Exercise instructions: Nothing outside the range is wanted. Repeat exactly the lines below from the one with "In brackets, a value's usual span" through the one with "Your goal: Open".

Material for this exercise:
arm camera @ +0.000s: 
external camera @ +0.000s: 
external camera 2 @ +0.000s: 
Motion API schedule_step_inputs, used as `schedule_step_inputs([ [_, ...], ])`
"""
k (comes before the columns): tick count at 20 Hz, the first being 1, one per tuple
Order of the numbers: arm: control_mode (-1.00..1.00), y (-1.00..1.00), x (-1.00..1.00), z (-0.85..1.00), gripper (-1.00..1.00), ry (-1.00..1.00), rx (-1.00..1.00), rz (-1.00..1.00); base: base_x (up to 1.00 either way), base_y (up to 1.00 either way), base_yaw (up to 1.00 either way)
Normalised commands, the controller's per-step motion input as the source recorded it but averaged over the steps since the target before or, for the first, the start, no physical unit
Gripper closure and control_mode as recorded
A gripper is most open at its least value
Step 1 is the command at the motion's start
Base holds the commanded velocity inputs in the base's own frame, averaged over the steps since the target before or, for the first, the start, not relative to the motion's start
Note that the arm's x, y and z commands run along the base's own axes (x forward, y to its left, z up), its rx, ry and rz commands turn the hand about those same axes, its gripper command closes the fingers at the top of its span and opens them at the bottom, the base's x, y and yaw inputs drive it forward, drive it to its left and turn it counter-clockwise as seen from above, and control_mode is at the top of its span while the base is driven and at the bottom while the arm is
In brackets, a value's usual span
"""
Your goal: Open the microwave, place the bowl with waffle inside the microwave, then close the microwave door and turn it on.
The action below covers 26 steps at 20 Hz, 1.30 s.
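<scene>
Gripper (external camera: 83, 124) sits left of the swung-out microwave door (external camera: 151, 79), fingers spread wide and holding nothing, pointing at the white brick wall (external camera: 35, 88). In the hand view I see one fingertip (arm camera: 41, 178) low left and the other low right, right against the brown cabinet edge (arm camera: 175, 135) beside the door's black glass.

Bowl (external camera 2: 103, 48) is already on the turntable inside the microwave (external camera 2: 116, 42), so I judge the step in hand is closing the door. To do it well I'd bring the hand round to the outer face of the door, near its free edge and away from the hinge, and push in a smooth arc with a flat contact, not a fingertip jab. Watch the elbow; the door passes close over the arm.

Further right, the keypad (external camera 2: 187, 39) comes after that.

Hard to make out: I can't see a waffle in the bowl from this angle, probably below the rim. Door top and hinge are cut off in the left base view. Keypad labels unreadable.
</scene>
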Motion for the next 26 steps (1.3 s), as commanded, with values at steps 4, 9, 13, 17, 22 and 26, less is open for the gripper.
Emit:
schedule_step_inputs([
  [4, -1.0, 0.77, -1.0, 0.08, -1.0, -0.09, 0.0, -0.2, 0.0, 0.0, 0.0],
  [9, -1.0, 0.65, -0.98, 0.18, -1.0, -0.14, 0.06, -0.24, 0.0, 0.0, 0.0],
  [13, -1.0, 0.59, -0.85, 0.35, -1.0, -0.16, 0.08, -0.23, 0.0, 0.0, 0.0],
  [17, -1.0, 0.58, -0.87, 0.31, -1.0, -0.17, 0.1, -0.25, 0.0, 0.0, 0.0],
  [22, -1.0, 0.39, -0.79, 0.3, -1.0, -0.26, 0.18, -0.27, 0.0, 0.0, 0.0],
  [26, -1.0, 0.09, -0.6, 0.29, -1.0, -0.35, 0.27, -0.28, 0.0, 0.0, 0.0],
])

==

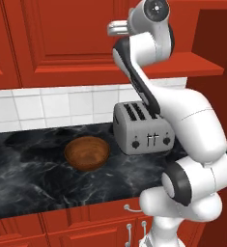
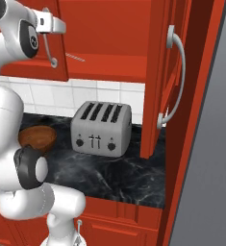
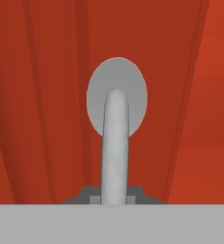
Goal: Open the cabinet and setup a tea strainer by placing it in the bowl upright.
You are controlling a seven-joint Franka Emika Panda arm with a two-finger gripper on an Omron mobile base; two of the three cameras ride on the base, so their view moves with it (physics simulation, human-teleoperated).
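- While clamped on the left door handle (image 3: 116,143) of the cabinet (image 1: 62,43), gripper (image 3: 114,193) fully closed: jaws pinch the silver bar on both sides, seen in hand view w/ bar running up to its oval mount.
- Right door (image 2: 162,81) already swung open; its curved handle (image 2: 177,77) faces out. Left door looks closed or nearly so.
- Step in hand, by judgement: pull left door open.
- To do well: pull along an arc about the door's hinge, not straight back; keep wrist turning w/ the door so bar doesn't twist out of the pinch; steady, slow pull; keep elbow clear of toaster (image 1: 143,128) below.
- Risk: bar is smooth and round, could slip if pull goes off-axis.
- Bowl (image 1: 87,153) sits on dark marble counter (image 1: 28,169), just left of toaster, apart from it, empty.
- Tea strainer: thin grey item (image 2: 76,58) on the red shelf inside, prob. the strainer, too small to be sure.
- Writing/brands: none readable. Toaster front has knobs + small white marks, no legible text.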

The answer:
In brackets, a value's usual span
"""
Your goal: Open the microwave, place the bowl with waffle inside the microwave, then close the microwave door and turn it on.

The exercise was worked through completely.